Single by Modern Romance
- Released: 1985
- Genre: Pop
- Label: WEA
- Producer(s): Les Adams

Modern Romance singles chronology
| "Tarzan Boy" (1985) | "Best Mix of Our Lives" (1985) | "Rhythm Is My Lover" (2019) |

= Best Mix of Our Lives =

"Best Mix of Our Lives" is a song by English band Modern Romance. It was released in 1985 as a 7-inch and 12-inch single by WEA. The track is a mix of their biggest hits, and was the last single before the band split.

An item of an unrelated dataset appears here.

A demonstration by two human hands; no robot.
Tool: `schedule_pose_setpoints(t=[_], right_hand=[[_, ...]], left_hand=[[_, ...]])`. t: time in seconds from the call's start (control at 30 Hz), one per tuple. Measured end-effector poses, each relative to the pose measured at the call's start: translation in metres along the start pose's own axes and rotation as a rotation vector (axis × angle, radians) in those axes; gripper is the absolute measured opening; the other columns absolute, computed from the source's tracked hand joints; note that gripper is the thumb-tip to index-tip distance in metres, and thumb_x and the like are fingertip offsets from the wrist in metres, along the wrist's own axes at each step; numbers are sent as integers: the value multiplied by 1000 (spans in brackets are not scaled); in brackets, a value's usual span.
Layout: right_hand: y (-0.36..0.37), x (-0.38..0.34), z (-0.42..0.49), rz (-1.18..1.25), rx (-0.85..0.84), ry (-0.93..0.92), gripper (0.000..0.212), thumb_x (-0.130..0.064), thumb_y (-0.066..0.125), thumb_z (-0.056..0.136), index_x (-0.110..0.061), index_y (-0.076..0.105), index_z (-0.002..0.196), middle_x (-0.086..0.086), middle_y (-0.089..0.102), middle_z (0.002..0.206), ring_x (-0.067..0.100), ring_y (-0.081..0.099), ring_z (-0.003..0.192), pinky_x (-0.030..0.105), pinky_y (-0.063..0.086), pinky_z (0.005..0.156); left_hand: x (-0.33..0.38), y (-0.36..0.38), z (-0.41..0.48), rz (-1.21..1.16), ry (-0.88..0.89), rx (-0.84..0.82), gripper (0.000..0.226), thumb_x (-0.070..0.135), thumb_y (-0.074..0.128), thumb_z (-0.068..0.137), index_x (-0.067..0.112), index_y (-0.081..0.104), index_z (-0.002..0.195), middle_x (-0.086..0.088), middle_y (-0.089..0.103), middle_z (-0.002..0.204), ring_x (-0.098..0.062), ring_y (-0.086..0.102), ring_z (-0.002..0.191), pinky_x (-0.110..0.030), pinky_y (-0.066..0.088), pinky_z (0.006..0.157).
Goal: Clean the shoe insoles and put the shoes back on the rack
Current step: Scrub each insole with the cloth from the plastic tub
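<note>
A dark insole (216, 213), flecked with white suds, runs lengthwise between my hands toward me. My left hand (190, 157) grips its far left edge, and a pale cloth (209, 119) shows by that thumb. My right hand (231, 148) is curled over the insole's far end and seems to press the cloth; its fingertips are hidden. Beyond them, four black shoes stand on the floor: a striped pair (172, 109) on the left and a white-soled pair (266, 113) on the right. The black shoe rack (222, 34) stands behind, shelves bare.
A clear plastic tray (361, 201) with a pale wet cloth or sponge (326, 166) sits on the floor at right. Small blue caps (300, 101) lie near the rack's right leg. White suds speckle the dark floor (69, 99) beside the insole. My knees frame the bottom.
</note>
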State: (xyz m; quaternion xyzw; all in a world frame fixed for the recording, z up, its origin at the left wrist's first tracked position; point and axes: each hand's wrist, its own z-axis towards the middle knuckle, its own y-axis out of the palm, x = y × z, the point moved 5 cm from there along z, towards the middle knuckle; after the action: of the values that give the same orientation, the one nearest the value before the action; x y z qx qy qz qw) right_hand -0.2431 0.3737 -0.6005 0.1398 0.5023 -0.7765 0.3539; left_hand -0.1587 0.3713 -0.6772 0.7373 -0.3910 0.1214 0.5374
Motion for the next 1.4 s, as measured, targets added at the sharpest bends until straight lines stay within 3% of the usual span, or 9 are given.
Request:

It reached No. 81 on the UK Singles Chart.

==Track listings==
7-inch single
- "Best Mix of Our Lives" ("Everybody Salsa" / "Ay Ay Ay Ay Moosey" / "High Life" / "Don't Stop That Crazy Rhythm" / "Best Years of Our Lives")
- "Best Years of Our Lives" [re-mix]

12-inch single
- "Best Mix of Our Lives" ("Everybody Salsa" / "Ay Ay Ay Ay Moosey" / "High Life" / "Don't Stop That Crazy Rhythm" / "Best Years of Our Lives" / "Salsa Rappsody" / "Moose on the Loose")
- "Best Years of Our Lives" [extended re-mix]

==Content==
"Best Mix of Our Lives" and "Tarzan Boy" were the band's last-ditch attempts to revive their flagging career. "Best Mix of Our Lives" is a farewell anthology of sorts, a mix of their five biggest hits: "Everybody Salsa", "Ay Ay Ay Ay Moosey", "High Life", "Don't Stop That Crazy Rhythm" and "Best Years of Our Lives". The 12-inch version featured the B-side to "Everybody Salsa" ("Salsa Rappsody") and the B-side to "Ay Ay Ay Ay Moosey" ("Moose on the Loose").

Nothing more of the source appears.